# Task
Report all lines of the data below that hold the word "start".

# Data below

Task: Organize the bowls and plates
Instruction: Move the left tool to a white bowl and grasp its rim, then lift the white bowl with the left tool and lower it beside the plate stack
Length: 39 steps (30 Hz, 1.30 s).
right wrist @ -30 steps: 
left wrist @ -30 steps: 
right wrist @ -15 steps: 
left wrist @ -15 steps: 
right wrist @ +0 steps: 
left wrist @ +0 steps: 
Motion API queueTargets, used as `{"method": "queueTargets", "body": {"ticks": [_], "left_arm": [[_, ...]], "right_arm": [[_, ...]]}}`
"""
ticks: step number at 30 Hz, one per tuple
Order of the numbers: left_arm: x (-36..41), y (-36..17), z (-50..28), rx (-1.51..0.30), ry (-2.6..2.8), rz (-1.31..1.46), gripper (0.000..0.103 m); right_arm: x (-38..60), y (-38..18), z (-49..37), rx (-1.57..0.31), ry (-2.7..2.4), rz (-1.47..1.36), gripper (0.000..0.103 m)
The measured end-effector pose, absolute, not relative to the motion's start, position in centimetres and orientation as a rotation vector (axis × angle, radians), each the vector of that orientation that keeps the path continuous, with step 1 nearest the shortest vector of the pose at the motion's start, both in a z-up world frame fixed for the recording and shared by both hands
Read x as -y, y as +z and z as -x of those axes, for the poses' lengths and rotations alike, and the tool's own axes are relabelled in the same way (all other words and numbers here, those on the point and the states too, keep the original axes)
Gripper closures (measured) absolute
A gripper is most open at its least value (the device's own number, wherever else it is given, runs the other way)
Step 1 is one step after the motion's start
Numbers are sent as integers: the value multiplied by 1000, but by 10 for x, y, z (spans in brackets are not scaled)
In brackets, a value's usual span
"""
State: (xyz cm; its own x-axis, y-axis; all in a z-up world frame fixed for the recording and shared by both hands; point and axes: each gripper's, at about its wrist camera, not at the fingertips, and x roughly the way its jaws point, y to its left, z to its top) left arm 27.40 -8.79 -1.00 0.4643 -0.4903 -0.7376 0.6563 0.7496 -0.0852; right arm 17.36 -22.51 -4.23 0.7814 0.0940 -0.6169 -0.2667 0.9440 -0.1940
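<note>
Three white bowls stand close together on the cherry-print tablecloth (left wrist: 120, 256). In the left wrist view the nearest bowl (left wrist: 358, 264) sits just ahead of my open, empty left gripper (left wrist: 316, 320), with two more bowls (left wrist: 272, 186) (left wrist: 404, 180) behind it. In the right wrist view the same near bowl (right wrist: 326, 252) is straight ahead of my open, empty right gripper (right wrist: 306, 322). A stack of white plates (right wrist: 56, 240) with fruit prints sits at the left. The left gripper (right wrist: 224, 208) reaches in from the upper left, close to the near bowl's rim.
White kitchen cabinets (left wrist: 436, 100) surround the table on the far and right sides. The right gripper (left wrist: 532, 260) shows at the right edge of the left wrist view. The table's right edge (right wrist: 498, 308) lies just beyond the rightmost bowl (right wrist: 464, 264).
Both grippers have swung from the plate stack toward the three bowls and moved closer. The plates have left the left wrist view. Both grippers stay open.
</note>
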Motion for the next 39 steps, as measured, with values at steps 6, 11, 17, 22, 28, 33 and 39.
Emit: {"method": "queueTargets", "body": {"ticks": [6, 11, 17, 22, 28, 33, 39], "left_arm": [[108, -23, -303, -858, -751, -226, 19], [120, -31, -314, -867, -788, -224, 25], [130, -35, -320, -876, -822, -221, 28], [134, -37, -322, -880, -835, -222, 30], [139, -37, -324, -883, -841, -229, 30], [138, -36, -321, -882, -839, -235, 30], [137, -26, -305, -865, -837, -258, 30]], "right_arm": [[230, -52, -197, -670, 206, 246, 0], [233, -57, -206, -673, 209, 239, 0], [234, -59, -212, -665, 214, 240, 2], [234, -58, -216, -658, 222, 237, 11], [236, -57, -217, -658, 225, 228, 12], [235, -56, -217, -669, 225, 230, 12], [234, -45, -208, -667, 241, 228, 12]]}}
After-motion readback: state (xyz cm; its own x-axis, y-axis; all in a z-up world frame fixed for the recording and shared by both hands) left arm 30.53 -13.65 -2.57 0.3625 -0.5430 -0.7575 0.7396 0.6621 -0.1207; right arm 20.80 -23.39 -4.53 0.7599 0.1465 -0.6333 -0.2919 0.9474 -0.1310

# Task result
The measured end-effector pose, absolute, not relative to the motion's start, position in centimetres and orientation as a rotation vector (axis × angle, radians), each the vector of that orientation that keeps the path continuous, with step 1 nearest the shortest vector of the pose at the motion's start, both in a z-up world frame fixed for the recording and shared by both hands
Step 1 is one step after the motion's start

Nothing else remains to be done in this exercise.